Chorus and the Ring

December 4, 2007

“Chorus and the Ring” is like a distant cousin of “Finest Worksong,” at least in the sense that its arrangement emulates the sound of machinery, and its lyrics contrast the frail humanity of its protagonist with cold, mechanical precision. Whereas the machines of “Finest Worksong” are fairly literal, the steady clockwork of “Chorus” is more metaphorical, standing in for a steady, fatalistic march towards inevitability. In either case, Michael Stipe and his underdog character rebel against their constraints, but in “Chorus,” the music is fragile enough to bend to his will, and the song builds to a majestic crescendo that would’ve provided a better conclusion to Reveal than the sentimental melodrama of “I’ll Take The Rain” or the lazy, luxurious “Beachball.”

56 Responses to “Chorus and the Ring”

  1. Heyberto Says:

    Yeah, I like this song ok… overall, the Reveal album didn’t do much for me but this is one of the better tunes.

  2. Rob Says:

    This always sounded to me like a stripped down version of Falls To Climb. Similar stately pace, similar fatalistic lyrics. Lots of interesting imagery going on here, seems to be a song about primal animal instinct.

  3. jft Says:

    this is a song that needed a lot of time to grow on me, in difference to its (even better) neighbour “I’ll Take The Rain”. well, it’s definitely one of the best songs on Reveal. i love it for its chord progression in the verses which creates that relaxed and airy feel, as well as for its weird lyrics (also a great inclusion of the 2nd verse in “country feedback” on the perfect square dvd).
    while the verse chords were not that hard to figure out for me as a guitarist, i never managed to fully decipher the chorus chord progression. this might be caused by the dominant snthesizer in that part, even if this song contains less of them than others on reveal. and as I’m listening to it right now, I recognize once again what great an outro it has. together with I’ll Take The Rain it fits so perfectly that I would even suggest them to be the strongest two-song-progression of REM if there wasn’t the LRP and the AFTP 1-2 progressions…

  4. jft Says:

    and btw, nice review. i can feel that “machine” feel as well

  5. Paul Alferink Says:

    Like this song. Love this album.

    Best Lyrics:
    it’s the poison that in measures brings
    illuminating vision
    it’s the knowing with a wink that we expect in
    southern women

  6. kirk Says:

    i’ve been waiting for this one.
    nice review m.p.
    man, i love this song. so unique.
    time to crawl back to the sea.

  7. protimoi Says:

    YEAH!

    I love love love this one, and i agree i agree with Paul, those are the best lyrics, including the following parts about the animals (“it’s the octopus that crawled back to the sea”). And that gorgeous crescendo is my favorite little moment on Reveal.

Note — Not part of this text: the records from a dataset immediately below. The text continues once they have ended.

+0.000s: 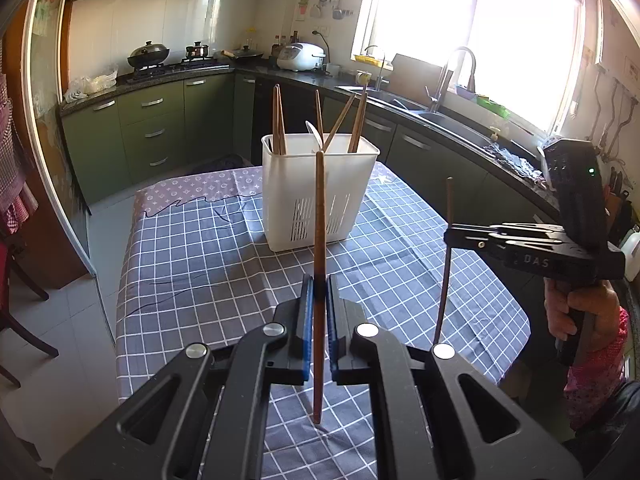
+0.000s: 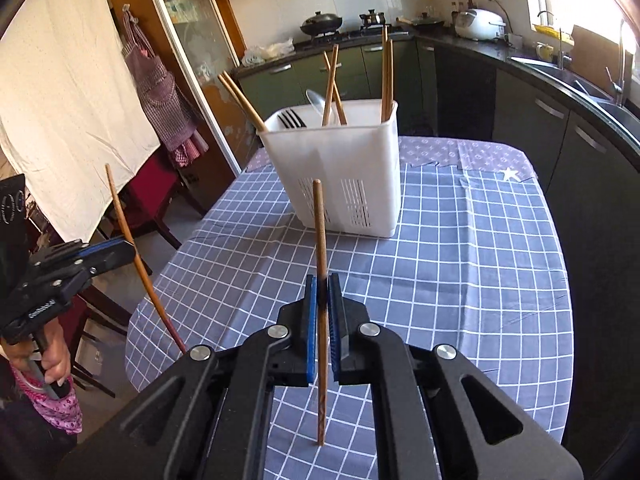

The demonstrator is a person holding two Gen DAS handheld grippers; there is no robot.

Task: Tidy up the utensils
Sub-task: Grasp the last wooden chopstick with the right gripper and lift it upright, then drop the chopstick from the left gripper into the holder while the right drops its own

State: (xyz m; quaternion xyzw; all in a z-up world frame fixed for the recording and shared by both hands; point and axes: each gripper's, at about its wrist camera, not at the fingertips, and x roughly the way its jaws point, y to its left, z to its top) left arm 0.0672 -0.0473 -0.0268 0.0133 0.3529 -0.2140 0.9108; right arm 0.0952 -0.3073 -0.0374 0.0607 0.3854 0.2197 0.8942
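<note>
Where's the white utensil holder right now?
The holder stands on the checked tablecloth toward the table's far end, dead ahead in the left wrist view and slightly right of centre in the right wrist view, with chopsticks and a fork inside.

I see a table covered by a grey-blue cloth with a white grid pattern (image 1: 192,248) and a mauve patterned strip along its far edge, and on it stands only a white slotted plastic utensil holder (image 1: 316,188), upright near that far end.
</note>
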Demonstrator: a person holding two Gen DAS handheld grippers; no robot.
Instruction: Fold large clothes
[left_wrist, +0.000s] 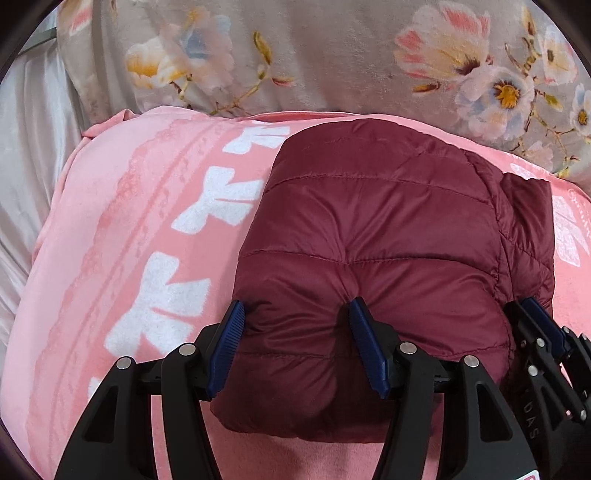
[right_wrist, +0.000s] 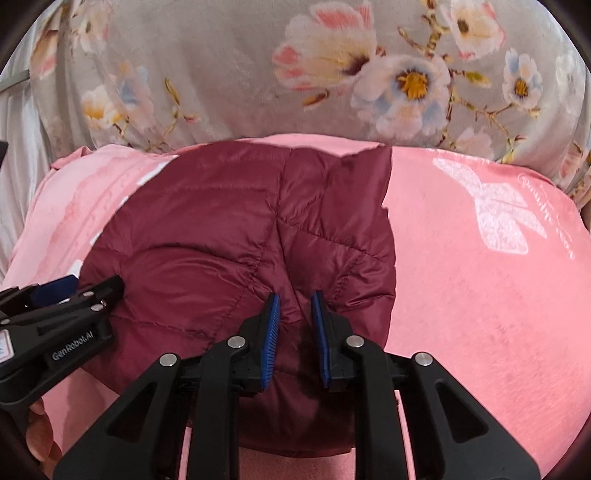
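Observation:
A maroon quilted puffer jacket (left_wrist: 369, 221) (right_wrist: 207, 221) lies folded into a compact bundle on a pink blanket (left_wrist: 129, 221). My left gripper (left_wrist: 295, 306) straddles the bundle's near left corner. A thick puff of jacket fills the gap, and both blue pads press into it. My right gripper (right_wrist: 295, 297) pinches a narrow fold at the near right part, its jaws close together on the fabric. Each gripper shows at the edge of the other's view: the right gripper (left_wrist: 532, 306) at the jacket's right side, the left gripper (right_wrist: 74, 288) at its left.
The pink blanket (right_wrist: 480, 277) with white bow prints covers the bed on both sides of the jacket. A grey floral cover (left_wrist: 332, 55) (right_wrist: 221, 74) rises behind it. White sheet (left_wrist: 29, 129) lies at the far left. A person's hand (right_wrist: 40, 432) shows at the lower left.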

    On a separate note, I was happy to see Michael bring this one out for its debut performance at the Tibet House Benefit early this year. Maybe we’ll see a full-band version someday soon

  8. Jerad Says:

    Ugh, this might be my least favorite song that they’ve ever put on an album. I like Reveal, for the most part, but I usually skip this track. It sounds unfinished, but not in the way that a demo shows promise. It sounds to me like the band just didn’t put any heart into writing or recording it.

  9. 2d Says:

    this is a very good and strong song, but something keeps it from being simply great: sometimes the vocals layered on top of the fuzz get a bit frustrating. strange, because i like michael’s voice in this one. it’s just that the production gets grating at times, too sharp and loud. i think that it resembles “sad professor” quite a lot, but is the weaker song between the two.

    nice surreal images conjured up by the lyrics though.

  10. tampopo Says:

    this song is terrible. how can a group of people who write ‘i believe’, ‘drive’, ‘feeling gravitys pull’ do this. this song is just blech mid tempo adult contemporary swill.

    go listen to matchbox twenty for BETTER versions of this ‘music’.

  11. Elliot H. Says:

    I disagree on your opinions of Reveal. I think it’s the best of the electronic period (as well as being one of R.E.M.’s better albums in general), and I generally really like all the songs on the album (including Beachball) except Summer Turns to High and I’ll Take the Rain (which are both just OK).

    Anyway, this song was one of my favorites first time I heard it, but I’ve kind of forgotten about it over time.

  12. Dark Bob Says:

    Great Lyrics. Dull song. Dull Album. Just my opinion.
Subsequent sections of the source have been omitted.